And unfortunately due to him being historically aggressive with food, explains to a degree why he became so aggressive.
Whenever you’ve put food down before after asking for a step back, he’s been allowed to step forward and have it. This ‘flipped script’ of asking for step back after food is given, potentially flipped his brain.

My gelding is a bit similar with a militant-style learning brain. He’s not aggressive like Ozzy because it’s not at meal times, but in any training, he’s so keen to figure out what I’m asking. Gets very pleased when he gets it. Will then demonstrate his learning with super-fast compliance. But if I were to change any bit about what he’s learnt, he gets in a fizz, ears back, agitation…”this isn’t how we do it” reaction to an established ‘ask’.
Now, if my gelding had a history of harsh training before me, he would likely then bite me, to back me off him when he gets it ‘wrong’ for fear of whips or whatever triggered him before. But as that’s not his history, he’s just mildly annoyed/frustrated because he seems to prefer strict routine and has a militant learning style mild.
With him strict consistency keeps us both in good spirits, yet with my mare, she’s not bothered one jot if I get ‘asks’ wrong, or the order of things, she’s flexible/tolerant/easy.

Although my mare sank her teeth into me when I first got her!…but that was with a foal at foot, and she was scared protecting a foal without her herd she had before, and new home changes etc. lots of reasons for her aggressive behaviour back then due to fear mainly. I was pulling open a hay flake in front of them eating from the floor, like many times before, and bend half down to spread the hay for her and foal and she just launched forward into my shoulder, fast and hard. I shot upright and instinctively raised my arms, clapped hard, yelled “no! Back! back! back!” While stomping forward into her space, while she backed up speedily at my reaction. Then lead her to the food again, stood in front, she was chill, I left, and she never did use her teeth on me again. But she was a sweet mare before, these were unusual circumstances for her, she was stressed.

It’s so horrible to have set-backs like this, and you’re both doing remarkably with Ozzy, bringing him so far along. Obviously repeated biting aggression needs serious thought about future plans, without hesitation, if a horse cannot learn, it’s problematic to even be able to care for it without risk. You don’t sound you’re there yet, but if any understanding can be got from the incident to understand his particular personality and reactions, and managed to be lessening over time, you never know, he may well be a real softy eventually.
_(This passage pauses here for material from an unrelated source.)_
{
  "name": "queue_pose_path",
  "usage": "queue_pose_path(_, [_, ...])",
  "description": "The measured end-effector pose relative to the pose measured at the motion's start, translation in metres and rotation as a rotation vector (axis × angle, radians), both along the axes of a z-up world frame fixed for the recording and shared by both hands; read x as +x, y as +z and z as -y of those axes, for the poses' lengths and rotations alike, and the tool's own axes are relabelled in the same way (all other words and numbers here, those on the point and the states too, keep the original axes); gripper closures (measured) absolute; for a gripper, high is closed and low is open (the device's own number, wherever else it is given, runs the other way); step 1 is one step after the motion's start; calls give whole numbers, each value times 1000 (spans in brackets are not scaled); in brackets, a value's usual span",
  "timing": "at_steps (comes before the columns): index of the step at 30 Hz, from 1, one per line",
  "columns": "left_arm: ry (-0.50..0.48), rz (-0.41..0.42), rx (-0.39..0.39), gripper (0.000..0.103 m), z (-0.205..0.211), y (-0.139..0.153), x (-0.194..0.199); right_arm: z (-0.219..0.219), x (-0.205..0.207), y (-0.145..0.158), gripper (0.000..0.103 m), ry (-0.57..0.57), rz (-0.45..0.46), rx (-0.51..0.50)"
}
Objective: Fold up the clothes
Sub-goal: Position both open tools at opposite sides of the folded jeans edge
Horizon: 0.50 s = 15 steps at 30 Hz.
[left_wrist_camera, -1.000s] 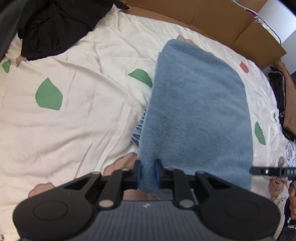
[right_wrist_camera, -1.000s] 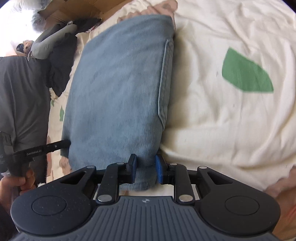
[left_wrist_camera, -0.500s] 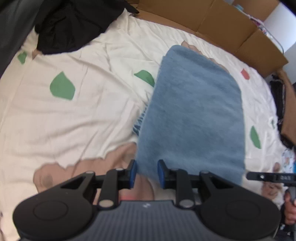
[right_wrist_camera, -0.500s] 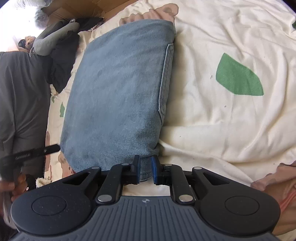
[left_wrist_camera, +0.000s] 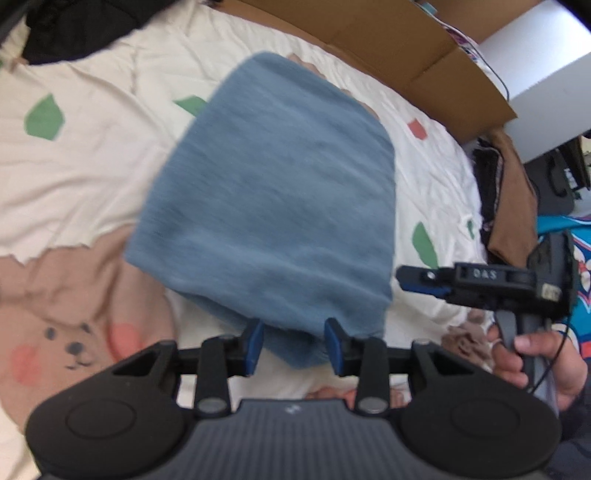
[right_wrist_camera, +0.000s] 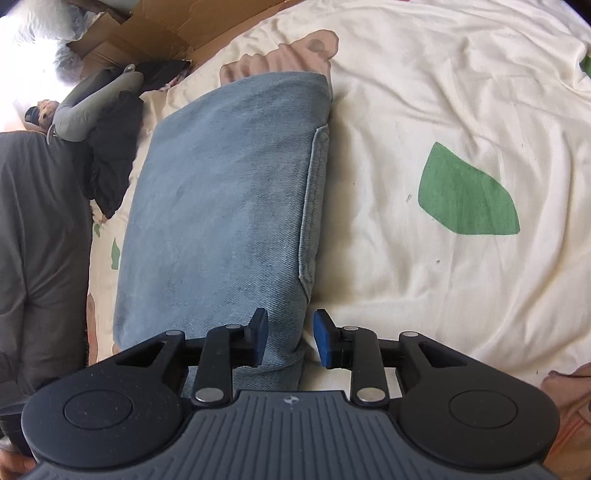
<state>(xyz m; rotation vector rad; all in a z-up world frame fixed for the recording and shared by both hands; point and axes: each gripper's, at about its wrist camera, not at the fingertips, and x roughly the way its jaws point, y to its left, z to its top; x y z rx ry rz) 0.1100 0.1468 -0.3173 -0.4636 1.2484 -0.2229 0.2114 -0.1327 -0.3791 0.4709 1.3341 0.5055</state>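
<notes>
A cream bedsheet [right_wrist_camera: 424, 103] printed with green leaf shapes [right_wrist_camera: 465, 195] and a bear face [left_wrist_camera: 74, 347] covers the bed. Flattened cardboard [left_wrist_camera: 369, 40] lines its far edge. Dark clothing [left_wrist_camera: 77, 29] lies at one far corner.

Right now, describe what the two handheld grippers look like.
The left gripper has a black ribbed body, two round black discs at its sides, silver pivot pins and blue pads on black fingers. The right gripper is built the same. Seen side-on from the left camera, the right one carries white lettering, a small label, a grey trigger and a thin black cable.
</notes>
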Motion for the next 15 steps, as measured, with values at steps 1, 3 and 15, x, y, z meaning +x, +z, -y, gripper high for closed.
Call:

Once I get scared and confidence burst, I don’t like being around them, they sense my nerves. My OH’s calm relaxed no matter what happens energy, has helped me several times!
I hope you heal quickly and confidence returns soon. Hugs xx
 
I know my posts have been negative about him but I do in acknowledge in this post that he is in the best place with OP and he’s a lucky horse.

I am biased as I have had the responsibility of running yards and thinking about staff. But OP and her husband aren’t numpties and have clearly been thinking about the risk and how to mitigate things so I take my hat off to you.
 
Well said, misst.

The keyboard experts are busy upping their self proclaimed horse wrangling skills while trying to guilt trip NK into believing that she is not adequately dealing with this unpredictably difficult and aggressive horse.

Lunging over a fence to savage a human is not normal horse behaviour, no matter how difficult the horse’s past. What would have happened if the fence hadn’t been there to back him off? Follow through for the kill?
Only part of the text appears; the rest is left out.